··· EXERCISE MATERIALS

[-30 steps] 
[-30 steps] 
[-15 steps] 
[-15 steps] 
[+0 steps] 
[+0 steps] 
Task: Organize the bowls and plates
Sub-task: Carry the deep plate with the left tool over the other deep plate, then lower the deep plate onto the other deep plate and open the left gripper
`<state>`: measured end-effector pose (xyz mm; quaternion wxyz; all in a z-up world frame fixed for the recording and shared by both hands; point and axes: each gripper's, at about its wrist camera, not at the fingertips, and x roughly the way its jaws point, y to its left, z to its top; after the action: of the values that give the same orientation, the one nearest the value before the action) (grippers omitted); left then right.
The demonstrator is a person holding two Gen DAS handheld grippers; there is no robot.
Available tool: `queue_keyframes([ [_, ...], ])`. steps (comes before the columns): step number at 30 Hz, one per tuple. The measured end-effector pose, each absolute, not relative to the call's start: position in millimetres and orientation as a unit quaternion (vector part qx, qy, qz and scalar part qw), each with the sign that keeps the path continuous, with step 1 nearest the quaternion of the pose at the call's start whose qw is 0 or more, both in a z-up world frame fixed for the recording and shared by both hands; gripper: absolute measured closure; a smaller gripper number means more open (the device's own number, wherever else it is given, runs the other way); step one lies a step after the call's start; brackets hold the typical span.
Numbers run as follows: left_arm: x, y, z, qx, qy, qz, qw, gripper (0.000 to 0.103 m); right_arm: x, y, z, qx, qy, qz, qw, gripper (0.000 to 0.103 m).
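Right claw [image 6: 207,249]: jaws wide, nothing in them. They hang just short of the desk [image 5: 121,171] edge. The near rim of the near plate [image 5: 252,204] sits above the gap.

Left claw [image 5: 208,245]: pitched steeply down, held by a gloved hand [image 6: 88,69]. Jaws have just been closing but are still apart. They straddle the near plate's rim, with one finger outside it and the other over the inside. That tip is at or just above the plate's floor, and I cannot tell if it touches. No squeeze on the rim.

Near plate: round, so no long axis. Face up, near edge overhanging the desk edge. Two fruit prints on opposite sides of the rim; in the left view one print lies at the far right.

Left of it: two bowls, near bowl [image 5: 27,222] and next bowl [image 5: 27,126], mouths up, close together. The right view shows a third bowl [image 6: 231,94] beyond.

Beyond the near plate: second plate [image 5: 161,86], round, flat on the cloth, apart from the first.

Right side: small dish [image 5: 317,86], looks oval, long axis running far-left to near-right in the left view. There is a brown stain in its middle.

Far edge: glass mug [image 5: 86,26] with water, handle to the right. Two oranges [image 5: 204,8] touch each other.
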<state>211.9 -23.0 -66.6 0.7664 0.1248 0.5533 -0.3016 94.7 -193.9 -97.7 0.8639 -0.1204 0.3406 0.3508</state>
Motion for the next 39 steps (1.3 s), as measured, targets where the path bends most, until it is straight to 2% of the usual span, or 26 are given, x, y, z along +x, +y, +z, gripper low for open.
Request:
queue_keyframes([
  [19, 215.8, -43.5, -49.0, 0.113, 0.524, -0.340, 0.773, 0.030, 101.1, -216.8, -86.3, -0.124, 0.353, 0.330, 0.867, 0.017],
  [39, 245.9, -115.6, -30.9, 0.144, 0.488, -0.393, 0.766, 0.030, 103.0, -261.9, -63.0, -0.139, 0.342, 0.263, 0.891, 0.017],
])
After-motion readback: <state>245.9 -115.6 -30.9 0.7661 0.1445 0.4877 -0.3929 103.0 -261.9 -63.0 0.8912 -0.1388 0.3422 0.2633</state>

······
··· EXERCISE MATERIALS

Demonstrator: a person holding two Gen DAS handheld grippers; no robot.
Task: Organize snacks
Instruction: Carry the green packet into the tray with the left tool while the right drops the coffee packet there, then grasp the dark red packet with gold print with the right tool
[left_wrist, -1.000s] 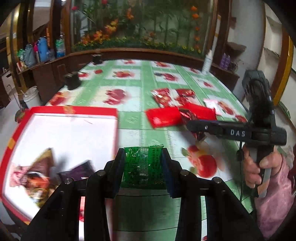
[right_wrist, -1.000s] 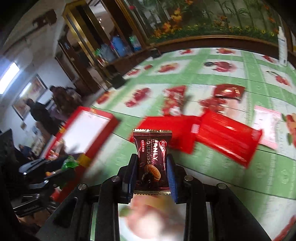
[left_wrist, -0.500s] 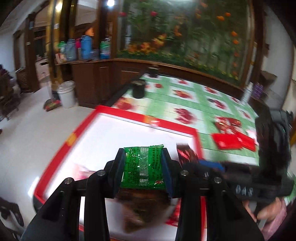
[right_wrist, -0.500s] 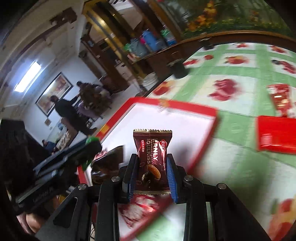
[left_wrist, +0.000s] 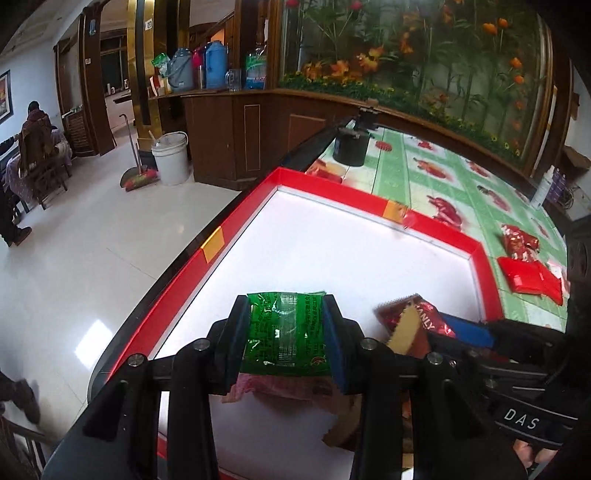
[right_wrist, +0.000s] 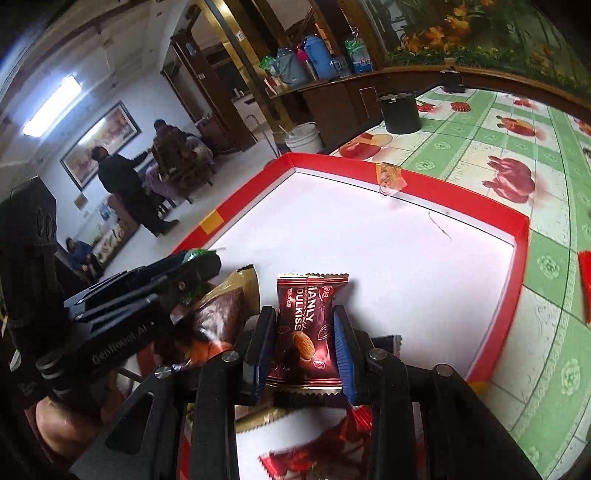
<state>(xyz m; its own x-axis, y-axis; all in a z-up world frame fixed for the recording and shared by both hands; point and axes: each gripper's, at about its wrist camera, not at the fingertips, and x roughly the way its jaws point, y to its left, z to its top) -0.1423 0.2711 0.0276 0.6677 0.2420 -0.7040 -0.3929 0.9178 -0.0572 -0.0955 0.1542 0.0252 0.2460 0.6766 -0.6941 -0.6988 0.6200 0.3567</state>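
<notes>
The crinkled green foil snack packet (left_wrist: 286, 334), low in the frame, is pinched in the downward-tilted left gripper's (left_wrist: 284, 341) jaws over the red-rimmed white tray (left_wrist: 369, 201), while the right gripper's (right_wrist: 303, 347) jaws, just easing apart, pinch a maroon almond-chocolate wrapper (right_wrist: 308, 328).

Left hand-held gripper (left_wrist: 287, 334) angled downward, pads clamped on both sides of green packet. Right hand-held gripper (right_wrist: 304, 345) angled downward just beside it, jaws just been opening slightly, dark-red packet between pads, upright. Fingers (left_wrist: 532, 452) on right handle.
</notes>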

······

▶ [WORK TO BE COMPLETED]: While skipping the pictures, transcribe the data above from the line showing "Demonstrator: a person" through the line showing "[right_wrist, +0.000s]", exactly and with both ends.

▶ [ANSWER TO THE EXERCISE]:
Demonstrator: a person holding two Gen DAS handheld grippers; no robot.
Task: Organize snacks
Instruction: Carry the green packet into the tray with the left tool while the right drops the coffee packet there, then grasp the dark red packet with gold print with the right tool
[left_wrist, -1.000s] 
[right_wrist, -1.000s] 
[left_wrist, -0.500s] 
[right_wrist, -0.500s] 
[left_wrist, +0.000s] 
[right_wrist, +0.000s] 

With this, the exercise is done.